## Work instruction
Your answer must be the lines of the material below, exactly as written, from its first line through the line with "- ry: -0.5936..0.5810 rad", and no pictures.

## Information provided
------------------------------------------------------------------------
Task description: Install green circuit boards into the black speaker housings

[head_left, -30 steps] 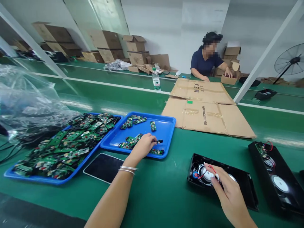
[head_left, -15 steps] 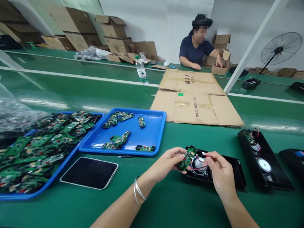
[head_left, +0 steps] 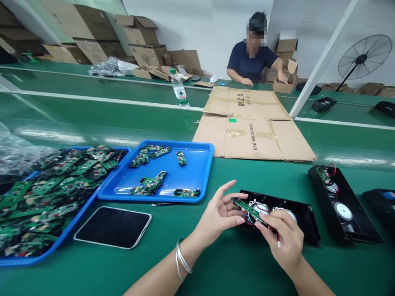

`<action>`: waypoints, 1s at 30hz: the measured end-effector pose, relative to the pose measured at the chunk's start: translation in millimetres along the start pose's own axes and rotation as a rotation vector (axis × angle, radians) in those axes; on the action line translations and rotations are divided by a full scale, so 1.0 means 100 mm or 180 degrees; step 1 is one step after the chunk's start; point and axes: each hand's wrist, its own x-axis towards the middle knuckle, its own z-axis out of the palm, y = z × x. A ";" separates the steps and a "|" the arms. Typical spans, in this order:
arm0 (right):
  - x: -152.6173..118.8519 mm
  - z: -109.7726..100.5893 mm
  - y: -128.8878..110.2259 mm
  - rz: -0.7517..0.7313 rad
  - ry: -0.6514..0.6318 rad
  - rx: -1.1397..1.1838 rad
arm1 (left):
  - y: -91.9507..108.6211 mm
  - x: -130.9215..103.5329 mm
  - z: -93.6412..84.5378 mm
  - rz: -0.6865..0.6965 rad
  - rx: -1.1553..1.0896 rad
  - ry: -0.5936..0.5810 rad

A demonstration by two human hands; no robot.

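Observation:
My right hand point(head_left: 284, 238) pinches one end of a green circuit board point(head_left: 249, 209), which is tilted over a black speaker housing point(head_left: 304, 218). Beneath that hand hangs a wire ending in a white connector point(head_left: 279, 244). At the board's other end my left hand point(head_left: 217, 211) is open, thumb and fingers apart; whether a fingertip touches the board is unclear. Inside the housing are round speakers with red and dark wires, partly covered by the board and my right hand.
A blue tray point(head_left: 202, 172) holds several circuit boards; a fuller blue tray point(head_left: 66, 242) is at the left. A tablet or phone point(head_left: 112, 227) lies in front. Another black housing point(head_left: 359, 222) sits at the right. Flattened cardboard point(head_left: 240, 139) and a bottle point(head_left: 180, 92) are farther back. A person point(head_left: 251, 61) sits opposite.
The circuit board has passed from my left hand to my right and turned edge-up. My left fingers have opened. The white connector has dropped from my right fingertips to below that hand.

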 end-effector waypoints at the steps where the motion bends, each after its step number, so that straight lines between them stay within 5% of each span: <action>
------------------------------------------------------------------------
## Output of the task
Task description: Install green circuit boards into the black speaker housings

[head_left, -30 steps] 
[head_left, -15 steps] 
[head_left, +0 steps] 

`<action>`: waypoints, 1s at 30hz: the measured end-effector pose, relative to the pose measured at the chunk's start: translation in millimetres along the start pose's own axes and rotation as a rotation vector (axis × angle, radians) in those axes; on the action line translations and rotations are divided by a full scale, so 1.0 means 100 mm or 180 degrees; step 1 is one step after the chunk's start; point and axes: each hand's wrist, its own x-axis towards the middle knuckle, its own z-axis out of the palm, y = z × x. A ";" separates the steps and a "|" the arms. Typical spans, in this order:
arm0 (right):
  - x: -152.6173..118.8519 mm
  - z: -109.7726..100.5893 mm
  - y: -128.8878..110.2259 mm
  - rz: -0.7517..0.7313 rad
  - ry: -0.6514..0.6318 rad
  - rx: -1.1397..1.1838 rad
arm1 (left):
  - y: -91.9507..108.6211 mm
  - x: -130.9215..103.5329 mm
  - z: -93.6412..84.5378 mm
  - rz: -0.6865..0.6965 rad
  - rx: -1.1553..1.0896 rad
  - ry: -0.5936..0.5810 rad

Nothing further is needed for this exercise.